Размер шрифта
-
+

Дом на Баумановской - стр. 27

– Ты хочешь сказать, что все зря? – всхлипнула Ася. – Да и опыты эти проводятся на телах умерших, а не на живых.

– На живых это работает, только несколько иначе… Когда вы проходили их?

– Сегодня на второй и третьей парах у Фанни Давидовны. Отравление этиловым спиртом.

– Фанни Давидовна – хороший педагог, – Грених потер пальцами висок.

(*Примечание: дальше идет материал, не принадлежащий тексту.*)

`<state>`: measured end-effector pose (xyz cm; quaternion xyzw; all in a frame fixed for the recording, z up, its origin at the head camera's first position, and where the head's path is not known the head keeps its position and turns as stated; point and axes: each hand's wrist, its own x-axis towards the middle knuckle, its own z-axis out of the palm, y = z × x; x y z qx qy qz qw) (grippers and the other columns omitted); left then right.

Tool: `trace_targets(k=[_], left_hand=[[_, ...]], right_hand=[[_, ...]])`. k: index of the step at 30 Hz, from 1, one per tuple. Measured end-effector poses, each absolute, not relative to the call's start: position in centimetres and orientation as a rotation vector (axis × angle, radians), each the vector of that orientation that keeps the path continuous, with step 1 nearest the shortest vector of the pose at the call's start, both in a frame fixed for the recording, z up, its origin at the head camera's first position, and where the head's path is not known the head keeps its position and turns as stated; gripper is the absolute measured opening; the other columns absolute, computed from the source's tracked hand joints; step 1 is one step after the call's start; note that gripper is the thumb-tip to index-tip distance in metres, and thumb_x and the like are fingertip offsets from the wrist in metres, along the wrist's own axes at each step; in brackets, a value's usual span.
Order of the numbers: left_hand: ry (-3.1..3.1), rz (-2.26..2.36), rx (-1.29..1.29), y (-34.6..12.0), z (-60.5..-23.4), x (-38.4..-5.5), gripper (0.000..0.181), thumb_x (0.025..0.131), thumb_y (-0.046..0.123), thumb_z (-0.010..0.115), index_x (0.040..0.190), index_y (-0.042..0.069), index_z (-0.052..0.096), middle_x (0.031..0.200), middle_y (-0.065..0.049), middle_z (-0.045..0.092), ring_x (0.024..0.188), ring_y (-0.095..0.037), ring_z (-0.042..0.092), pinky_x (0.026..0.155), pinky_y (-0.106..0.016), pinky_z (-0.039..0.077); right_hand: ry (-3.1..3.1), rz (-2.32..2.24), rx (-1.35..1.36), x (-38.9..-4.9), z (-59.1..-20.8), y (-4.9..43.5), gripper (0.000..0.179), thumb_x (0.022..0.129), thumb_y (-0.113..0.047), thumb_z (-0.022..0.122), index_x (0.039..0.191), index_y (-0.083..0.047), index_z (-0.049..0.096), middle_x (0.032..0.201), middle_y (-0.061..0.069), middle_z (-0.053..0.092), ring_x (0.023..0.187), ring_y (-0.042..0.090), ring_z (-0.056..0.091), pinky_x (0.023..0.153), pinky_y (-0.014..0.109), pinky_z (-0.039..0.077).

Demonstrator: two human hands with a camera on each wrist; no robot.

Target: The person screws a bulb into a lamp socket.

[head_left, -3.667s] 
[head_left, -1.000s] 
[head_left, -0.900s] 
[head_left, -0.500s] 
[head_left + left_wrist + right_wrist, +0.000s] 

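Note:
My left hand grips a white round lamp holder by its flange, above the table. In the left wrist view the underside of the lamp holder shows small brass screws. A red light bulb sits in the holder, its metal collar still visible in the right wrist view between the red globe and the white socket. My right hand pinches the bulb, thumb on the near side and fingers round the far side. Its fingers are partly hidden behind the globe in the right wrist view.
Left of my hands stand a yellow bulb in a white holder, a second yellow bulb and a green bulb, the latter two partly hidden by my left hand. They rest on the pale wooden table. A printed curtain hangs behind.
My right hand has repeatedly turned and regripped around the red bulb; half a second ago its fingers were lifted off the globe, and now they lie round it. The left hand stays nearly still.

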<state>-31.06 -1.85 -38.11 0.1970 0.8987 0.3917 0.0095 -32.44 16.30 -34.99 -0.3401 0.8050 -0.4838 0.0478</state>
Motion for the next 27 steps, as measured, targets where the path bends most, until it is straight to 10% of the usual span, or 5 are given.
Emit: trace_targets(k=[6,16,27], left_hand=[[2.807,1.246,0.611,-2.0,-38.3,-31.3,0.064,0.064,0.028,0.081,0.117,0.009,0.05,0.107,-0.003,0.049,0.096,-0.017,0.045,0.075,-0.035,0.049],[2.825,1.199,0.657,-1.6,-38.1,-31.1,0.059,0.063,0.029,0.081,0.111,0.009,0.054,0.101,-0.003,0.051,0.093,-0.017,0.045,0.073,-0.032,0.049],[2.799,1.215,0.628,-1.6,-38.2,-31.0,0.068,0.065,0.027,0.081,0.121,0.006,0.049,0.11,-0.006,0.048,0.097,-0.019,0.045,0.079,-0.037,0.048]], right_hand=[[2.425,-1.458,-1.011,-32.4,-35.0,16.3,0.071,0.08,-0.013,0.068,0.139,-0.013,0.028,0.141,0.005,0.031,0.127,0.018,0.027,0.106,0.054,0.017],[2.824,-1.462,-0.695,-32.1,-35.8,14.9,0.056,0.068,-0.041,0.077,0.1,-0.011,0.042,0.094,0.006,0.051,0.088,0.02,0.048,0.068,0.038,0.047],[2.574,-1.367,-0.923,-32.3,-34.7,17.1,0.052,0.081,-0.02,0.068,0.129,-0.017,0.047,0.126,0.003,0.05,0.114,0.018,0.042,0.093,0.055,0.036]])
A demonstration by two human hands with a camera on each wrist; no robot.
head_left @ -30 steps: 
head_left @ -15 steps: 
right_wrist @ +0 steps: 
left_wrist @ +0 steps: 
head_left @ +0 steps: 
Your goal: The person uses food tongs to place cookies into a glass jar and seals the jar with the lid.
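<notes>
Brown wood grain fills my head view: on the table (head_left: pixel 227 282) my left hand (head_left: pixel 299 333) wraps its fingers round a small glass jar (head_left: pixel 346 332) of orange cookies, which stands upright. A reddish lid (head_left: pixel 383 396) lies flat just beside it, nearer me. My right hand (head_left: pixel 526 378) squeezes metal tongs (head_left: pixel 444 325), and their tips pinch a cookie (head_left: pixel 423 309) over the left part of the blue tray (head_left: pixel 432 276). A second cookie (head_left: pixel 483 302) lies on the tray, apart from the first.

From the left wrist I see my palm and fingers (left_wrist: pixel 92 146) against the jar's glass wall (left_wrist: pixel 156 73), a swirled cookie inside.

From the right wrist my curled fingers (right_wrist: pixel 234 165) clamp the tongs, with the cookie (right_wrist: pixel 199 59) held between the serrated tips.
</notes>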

– А вдруг сегодня все же пришло письмо из Наркомздрава, просто Леша не успел нам об этом сообщить, – с надеждой подняла голову Ася. – Тогда будет иметь силу мой протокол?

– Без присутствия следователя, без хотя бы одного понятого протокол не имеет силы. Его ни один судья не примет.

– Но там ведь правда!

– Как ты докажешь, что получила у человека эти сведения, не применив силу?

– Но я… – удивилась она, округлив глаза. – Неужели судья не поверит, что я – метр с хвостиком, хрупкая студентка – способна заставить такого бугая, как Кисель, что-то сделать против его воли?

Грених дернул уголком рта в улыбке, продолжая влюбленно и с почти отеческой нежностью смотреть на жену, потом развернулся к столу, взял Асину ручку и расписался под ее заключением: «Образец экспертизы. Работу принял заведующий патологоанатомической лабораторией профессор Грених К. Ф.».

– Я покажу Фролову. Может, получится выдать за дополнительное свидетельство. Но мы все это повторим обязательно, в присутствии свидетелей. И протокол составим по всем правилам. Ты подала интересную идею! – он нежно обнял Асю за плечи, прижал к себе и поцеловал в макушку. – Иди одевайся, поехали домой.

Глава 4,

в которой Майка решает применить силу

Шел пятый час пополудни понедельника, когда раздался настойчивый звонок в дверь. Коля сидел один в пустой квартире, расположившись на полу у кровати в своей комнате, бездумно листал ноты. Его снедала горькая и неотвязная мысль, что он слабак и тряпка и бежать ему некуда. Зачем сказал, что повинится, хотя не собирался этого делать? Кто дергал за язык? Стыдно перед Майкой! Теперь надо ведь еще и выпутываться.

Приступом тошноты накатило воспоминание, как Кисель сгреб за шиворот, потащил в самую гущу драки, как хрипел в самое ухо, обдавая зловонным дыханием: «Не ты, так я его тресну, с удовольствием прибью мадьярского шакала и на тебя свалю! Сядешь за убийство». Мишку, вырывающегося и остервенело орущего, держали несколько человек. Лиц Коля не запомнил, старался ничего вокруг не разглядывать. Хотелось только одного – чтобы все это поскорее закончилось. Сделать дело быстро, чтобы Мишка не успел опознать. Но Коля медлил, и Миша его увидел и узнал, даже вырываться перестал от удивления. «Бей, бей, бей!» – шипел Кисель. И Коля ударил. Ударил человека, который не мог ему ответить. Никогда не забудет его лица, глаз, которые были сначала изумленными, следом вспыхнули яростью и потухли.

Миша верно сказал, теперь он предатель. И ничтожество. Бандит!

Опять кто-то настойчиво позвонил.

Коля поплелся открывать, внутренне сжавшись и ожидая кого угодно – от бандитов до представителей учкома, который преследовал его везде и всюду, не давал покоя, всячески стыдя и порицая.

На пороге стояла Майка. Вся в пыли, паутине и с застрявшими в волосах кусочками осыпавшейся штукатурки, устало переминаясь с ноги на ногу и утирая грязным кулачком нос.

– А разве сегодня планировались занятия? – оглядывая ее с тревогой и удивлением, выдохнул он. Что это с ней? Упала где? Коля скривился от нежелания садиться за неурочные часы этой проклятущей математики. – Вторник и пятница же только.